Pictures stay out. Extract the lines below from the first one through the line with "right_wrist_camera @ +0", both included.

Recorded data
━━━━

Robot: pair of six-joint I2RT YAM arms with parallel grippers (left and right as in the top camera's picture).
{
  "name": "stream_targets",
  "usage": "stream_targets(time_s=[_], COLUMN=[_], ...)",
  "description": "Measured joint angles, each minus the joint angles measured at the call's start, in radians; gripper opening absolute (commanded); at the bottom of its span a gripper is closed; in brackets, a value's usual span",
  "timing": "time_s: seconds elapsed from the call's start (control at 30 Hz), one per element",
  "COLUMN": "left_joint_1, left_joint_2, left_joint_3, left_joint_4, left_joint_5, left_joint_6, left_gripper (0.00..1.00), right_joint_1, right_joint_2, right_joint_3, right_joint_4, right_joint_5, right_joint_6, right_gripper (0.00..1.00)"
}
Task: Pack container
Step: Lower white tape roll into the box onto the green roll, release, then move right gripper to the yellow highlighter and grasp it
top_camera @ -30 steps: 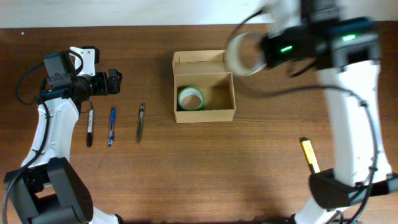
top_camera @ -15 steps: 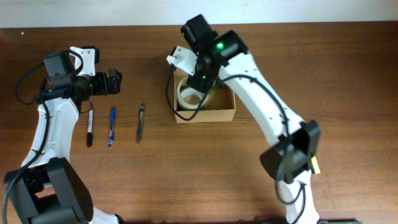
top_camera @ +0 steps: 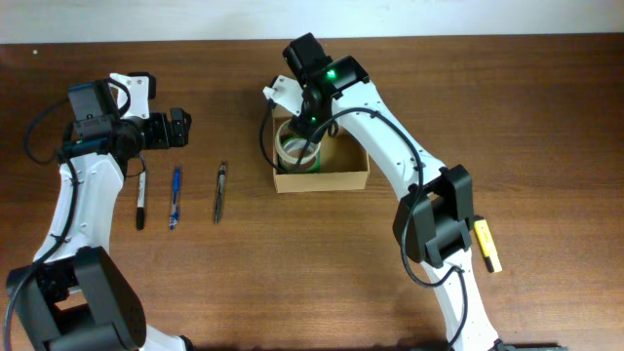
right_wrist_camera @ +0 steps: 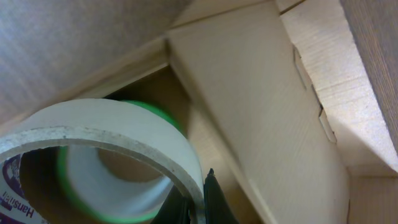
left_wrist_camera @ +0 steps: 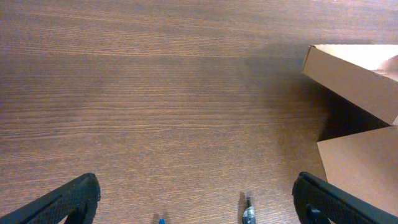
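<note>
Where the surface (top_camera: 292, 283) begins at the left: left hand (top_camera: 178, 129), fingers spread wide, holding nothing, poised over bare wood.

Next, three writing items lying parallel and apart: black marker (top_camera: 140, 200), blue pen (top_camera: 175, 198), dark pen (top_camera: 220, 193). None packed.

Centre: the container (top_camera: 322, 181), tan cardboard, lid flap folded back on the far side. A green tape roll (right_wrist_camera: 158, 115) lies in its left half.

Same place: right hand (top_camera: 302, 136), reaching into the container's left half, closed on the wall of a white tape roll (right_wrist_camera: 106, 127) held directly over the green one. Whether the two rolls touch cannot be told.

Step in hand, as judged: setting the white roll down. Recommended: lower until it rests on the green roll, keep clear of the left wall, release only once supported, then lift straight up so the box is not dragged.

Far right: yellow marker (top_camera: 486, 244), well apart from the container.
</note>
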Motion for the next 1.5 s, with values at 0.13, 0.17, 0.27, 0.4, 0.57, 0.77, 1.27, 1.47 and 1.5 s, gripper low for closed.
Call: stream_targets(time_s=[0.13,0.17,0.27,0.4,0.57,0.77,1.27,1.47,1.5], left_joint_1=[0.0,0.0,0.0,0.0,0.0,0.0,0.0,0.0,0.0], left_joint_2=[0.0,0.0,0.0,0.0,0.0,0.0,0.0,0.0,0.0], left_joint_3=[0.0,0.0,0.0,0.0,0.0,0.0,0.0,0.0,0.0], left_joint_4=[0.0,0.0,0.0,0.0,0.0,0.0,0.0,0.0,0.0], left_joint_5=[0.0,0.0,0.0,0.0,0.0,0.0,0.0,0.003,0.003], left_joint_6=[0.0,0.0,0.0,0.0,0.0,0.0,0.0,0.0,0.0], left_gripper=[0.99,0.99,0.99,0.99,0.99,0.99,0.99,0.99,0.99], right_joint_1=[-0.005,-0.005,-0.006,-0.006,-0.006,-0.006,-0.325,-0.616,-0.636], right_joint_2=[0.012,0.013,0.016,0.023,0.032,0.029,-0.587,-0.893,-0.908], right_joint_3=[0.0,0.0,0.0,0.0,0.0,0.002,-0.083,-0.419,-0.46], right_joint_4=[0.021,0.022,0.022,0.02,0.006,-0.023,0.035,0.047,0.024], right_joint_5=[0.0,0.0,0.0,0.0,-0.003,0.005,0.036,-0.012,-0.021], right_joint_6=[0.01,0.012,0.029,0.044,0.061,0.078,0.209,0.352,0.37], right_gripper=[0.04,0.04,0.04,0.33,0.48,0.48,0.58,0.61,0.61])
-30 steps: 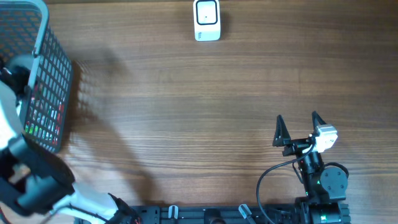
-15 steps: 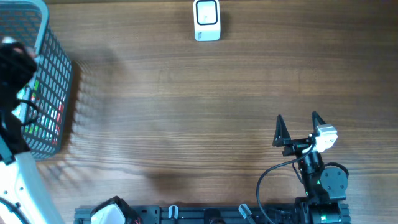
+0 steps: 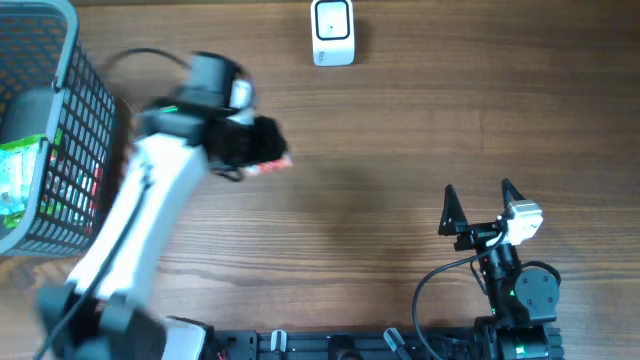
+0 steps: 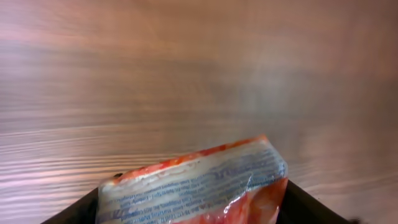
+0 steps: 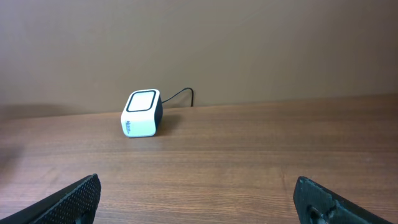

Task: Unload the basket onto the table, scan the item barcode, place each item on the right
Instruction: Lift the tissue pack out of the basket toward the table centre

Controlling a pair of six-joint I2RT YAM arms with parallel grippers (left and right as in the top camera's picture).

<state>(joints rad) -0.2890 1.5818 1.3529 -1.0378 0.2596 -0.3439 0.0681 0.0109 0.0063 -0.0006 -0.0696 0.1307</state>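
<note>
My left gripper (image 3: 258, 148) hangs over the table just right of the basket, shut on a red and clear plastic packet (image 3: 272, 165). In the left wrist view the packet (image 4: 193, 183) fills the space between the dark jaws, its blue small-print side facing the camera; my left gripper (image 4: 194, 208) sits at the bottom edge. No barcode is readable. The white scanner (image 3: 332, 32) stands at the table's far edge, also visible as the scanner (image 5: 142, 113) in the right wrist view. My right gripper (image 3: 478, 205) rests open near the front right, empty (image 5: 199, 202).
A grey mesh basket (image 3: 92, 110) stands at the far left with green and red packets (image 3: 20, 180) inside. The scanner's cable (image 5: 180, 96) runs back toward the wall.
The left arm has swung out of the basket and to the right over the table, carrying the red packet. The right arm has not moved.
</note>
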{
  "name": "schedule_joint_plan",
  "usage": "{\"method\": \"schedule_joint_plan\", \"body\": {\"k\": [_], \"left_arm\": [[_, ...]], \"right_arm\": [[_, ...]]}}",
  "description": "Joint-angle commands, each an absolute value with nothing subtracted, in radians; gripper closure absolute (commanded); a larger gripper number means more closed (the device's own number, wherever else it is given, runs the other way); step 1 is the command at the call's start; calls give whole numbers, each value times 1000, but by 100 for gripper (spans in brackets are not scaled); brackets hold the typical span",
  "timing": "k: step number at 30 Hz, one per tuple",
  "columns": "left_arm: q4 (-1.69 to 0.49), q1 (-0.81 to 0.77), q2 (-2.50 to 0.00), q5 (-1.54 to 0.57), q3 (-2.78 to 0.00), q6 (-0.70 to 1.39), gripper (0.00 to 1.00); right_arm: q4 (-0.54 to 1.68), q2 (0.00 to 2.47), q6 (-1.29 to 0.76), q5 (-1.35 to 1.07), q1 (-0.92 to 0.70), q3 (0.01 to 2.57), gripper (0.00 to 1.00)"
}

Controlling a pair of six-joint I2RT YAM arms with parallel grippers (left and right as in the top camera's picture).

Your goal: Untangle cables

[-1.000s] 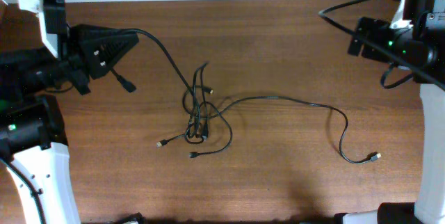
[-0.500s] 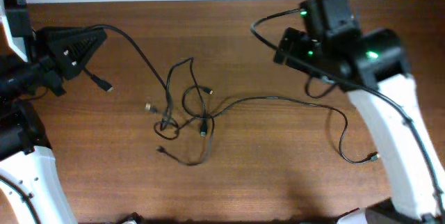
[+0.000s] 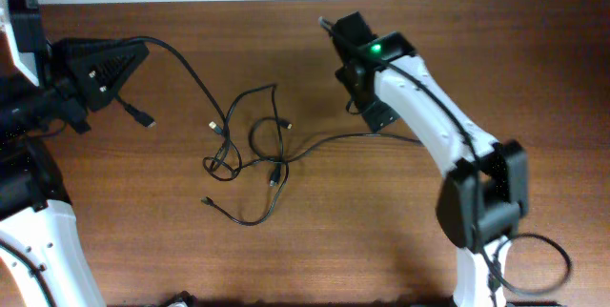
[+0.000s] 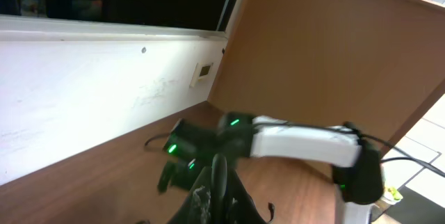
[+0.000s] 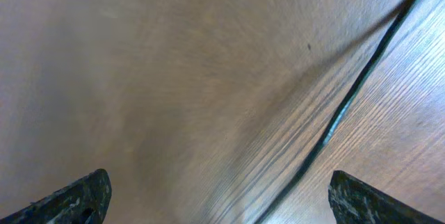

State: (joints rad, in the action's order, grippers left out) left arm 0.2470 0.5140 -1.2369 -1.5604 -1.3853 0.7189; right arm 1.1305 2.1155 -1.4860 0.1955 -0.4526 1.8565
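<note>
Brown wooden table against white wall with socket.

Indoor robot lab or test room, going by the fittings. Two arms on white housings stood at a brown wood-grain worktop, the left arm at one side and the right arm at the other. A green status light glowed on the right arm. In the left wrist view the worktop ran up to a plain white wall with a small wall plate set in it. Above the wall ran dark glazing; what lay behind it was too dim to tell. A tall brown board stood along the far side. Pale floor, seemingly tiled, showed beyond the worktop's edge.
</note>
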Motion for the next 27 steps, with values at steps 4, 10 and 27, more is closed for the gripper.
{"method": "schedule_joint_plan", "body": {"k": [4,10,27], "left_arm": [[249,520,-1223,-1573,-1392,703,100],[249,520,-1223,-1573,-1392,703,100],[226,520,-1222,-1573,-1392,703,100]], "right_arm": [[1108,2209,-1633,142,-498,1849,1],[1115,2209,-1633,142,-533,1849,0],[1179,2214,-1692,139,-558,1849,47]]}}
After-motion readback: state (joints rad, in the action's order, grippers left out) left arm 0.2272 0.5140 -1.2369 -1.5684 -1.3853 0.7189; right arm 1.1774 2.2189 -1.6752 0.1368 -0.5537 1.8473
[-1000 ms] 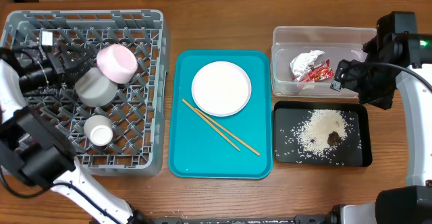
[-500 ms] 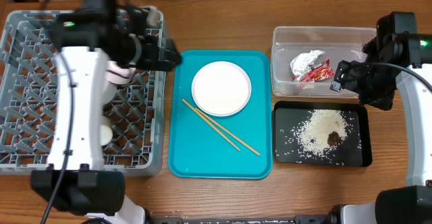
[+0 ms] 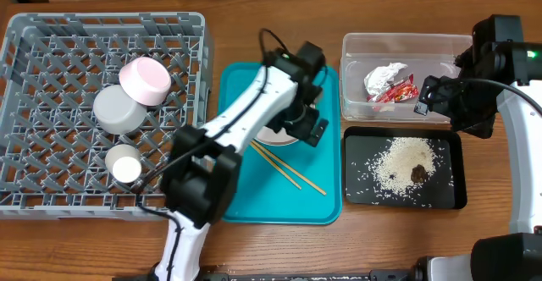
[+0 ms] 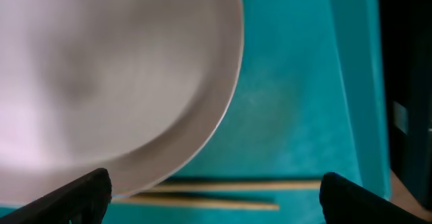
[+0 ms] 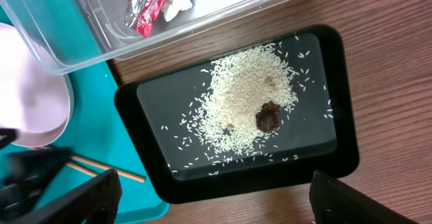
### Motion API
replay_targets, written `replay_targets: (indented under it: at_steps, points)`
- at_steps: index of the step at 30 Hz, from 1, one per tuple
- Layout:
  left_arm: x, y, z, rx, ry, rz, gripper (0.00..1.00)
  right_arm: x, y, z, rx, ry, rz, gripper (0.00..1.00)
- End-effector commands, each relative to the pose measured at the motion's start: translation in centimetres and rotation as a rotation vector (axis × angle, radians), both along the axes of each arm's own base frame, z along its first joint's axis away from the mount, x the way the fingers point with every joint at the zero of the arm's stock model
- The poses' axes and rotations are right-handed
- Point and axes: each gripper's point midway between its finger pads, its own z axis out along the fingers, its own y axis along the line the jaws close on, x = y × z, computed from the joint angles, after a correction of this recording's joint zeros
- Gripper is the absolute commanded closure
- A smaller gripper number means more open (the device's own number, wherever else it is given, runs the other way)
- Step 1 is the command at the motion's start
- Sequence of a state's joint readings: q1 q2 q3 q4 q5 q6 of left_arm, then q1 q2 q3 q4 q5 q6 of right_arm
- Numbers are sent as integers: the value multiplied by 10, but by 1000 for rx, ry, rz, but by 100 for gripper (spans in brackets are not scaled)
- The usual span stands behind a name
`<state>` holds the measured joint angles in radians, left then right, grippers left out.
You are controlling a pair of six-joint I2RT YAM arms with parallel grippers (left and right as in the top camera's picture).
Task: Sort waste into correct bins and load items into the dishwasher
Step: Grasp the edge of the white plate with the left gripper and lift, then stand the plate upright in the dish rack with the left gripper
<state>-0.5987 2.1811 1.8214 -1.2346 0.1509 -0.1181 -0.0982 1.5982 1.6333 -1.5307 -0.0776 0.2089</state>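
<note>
Our left claw (image 4: 216,202) is spread wide over the teal tray (image 4: 290,102) — the chopsticks (image 4: 236,184) lie crosswise just ahead of its fingertips, long axis running finger to finger, the plate (image 4: 101,69) further ahead. Our right claw (image 5: 226,200) gapes too — rice (image 5: 243,96) ahead of it.

**Surface** (image 3: 356,251): brown wood, its grain running left to right, showing on every side of what lies on it. In the right wrist view the surface (image 5: 385,82) appears as the same streaked brown.

**Tray** (image 3: 254,198): teal, smooth and rectangular, with rounded corners and a low raised rim. It lies flat near the middle of the surface, long sides running front to back. In the left wrist view the tray (image 4: 290,116) fills the right half, its rim a slightly darker band at the right. In the right wrist view, part of the tray (image 5: 94,116) shows at the lower left.
</note>
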Motion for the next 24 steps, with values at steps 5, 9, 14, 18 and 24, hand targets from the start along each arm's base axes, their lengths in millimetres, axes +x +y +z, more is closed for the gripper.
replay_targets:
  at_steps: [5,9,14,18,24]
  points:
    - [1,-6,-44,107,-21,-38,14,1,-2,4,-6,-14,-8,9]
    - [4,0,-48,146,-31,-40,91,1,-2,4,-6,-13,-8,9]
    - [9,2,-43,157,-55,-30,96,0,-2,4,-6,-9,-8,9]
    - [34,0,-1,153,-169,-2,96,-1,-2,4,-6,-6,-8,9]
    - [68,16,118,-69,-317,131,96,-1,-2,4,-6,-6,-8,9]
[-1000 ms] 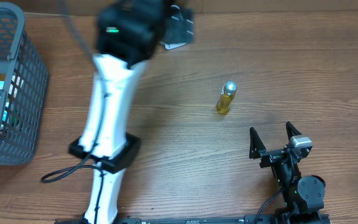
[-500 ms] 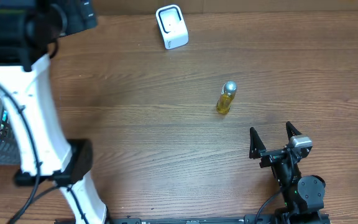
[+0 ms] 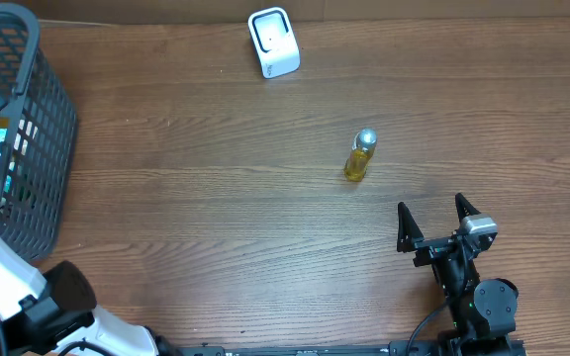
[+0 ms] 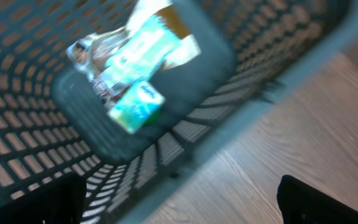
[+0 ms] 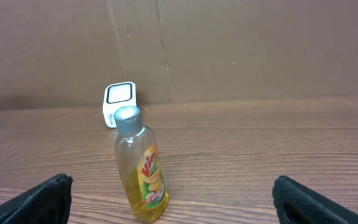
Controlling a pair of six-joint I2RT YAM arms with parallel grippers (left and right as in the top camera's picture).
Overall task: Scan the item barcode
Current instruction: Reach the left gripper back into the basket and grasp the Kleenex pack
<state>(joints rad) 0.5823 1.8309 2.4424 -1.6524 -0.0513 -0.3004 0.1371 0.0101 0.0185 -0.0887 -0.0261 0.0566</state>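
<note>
The right hand (image 3: 430, 205) rested low at the near right edge of the table (image 3: 216, 198), its two dark fingers spread wide and holding nothing. Ahead of it, standing apart from it, was a small upright bottle (image 3: 360, 158) of yellow liquid with a silver cap and a red and yellow label. Farther back, near the table's far edge, stood a white barcode scanner (image 3: 273, 42), well apart from the bottle. A brown cardboard wall (image 5: 241, 50) rose behind the scanner. The left hand (image 4: 179, 202) hung over the rim of a grey mesh basket (image 3: 43, 148) at the far left of the table, its fingers likewise wide apart and empty. At the basket's bottom lay a few green and white packets (image 4: 135, 106), blurred in the wrist view.
</note>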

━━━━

> **WRITTEN SOLUTION**
Robot: pair of six-joint I2RT YAM arms with parallel grippers (left and right as in the top camera's picture).
{
  "name": "stream_targets",
  "usage": "stream_targets(time_s=[_], COLUMN=[_], ...)",
  "description": "Measured joint angles, each minus the joint angles measured at the call's start, in radians; gripper opening absolute (commanded); at the bottom of its span a gripper is closed; in brackets, a value's usual span",
  "timing": "time_s: seconds elapsed from the call's start (control at 30 Hz), one per element",
  "COLUMN": "left_joint_1, left_joint_2, left_joint_3, left_joint_4, left_joint_5, left_joint_6, left_gripper (0.00..1.00), right_joint_1, right_joint_2, right_joint_3, right_joint_4, right_joint_5, right_joint_6, right_gripper (0.00..1.00)"
}
Task: Pack container
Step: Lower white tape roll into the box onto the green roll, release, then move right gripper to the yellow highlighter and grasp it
top_camera @ -30 steps: 
top_camera @ -15 steps: 
top_camera @ +0 steps: 
right_wrist_camera @ +0 steps: 

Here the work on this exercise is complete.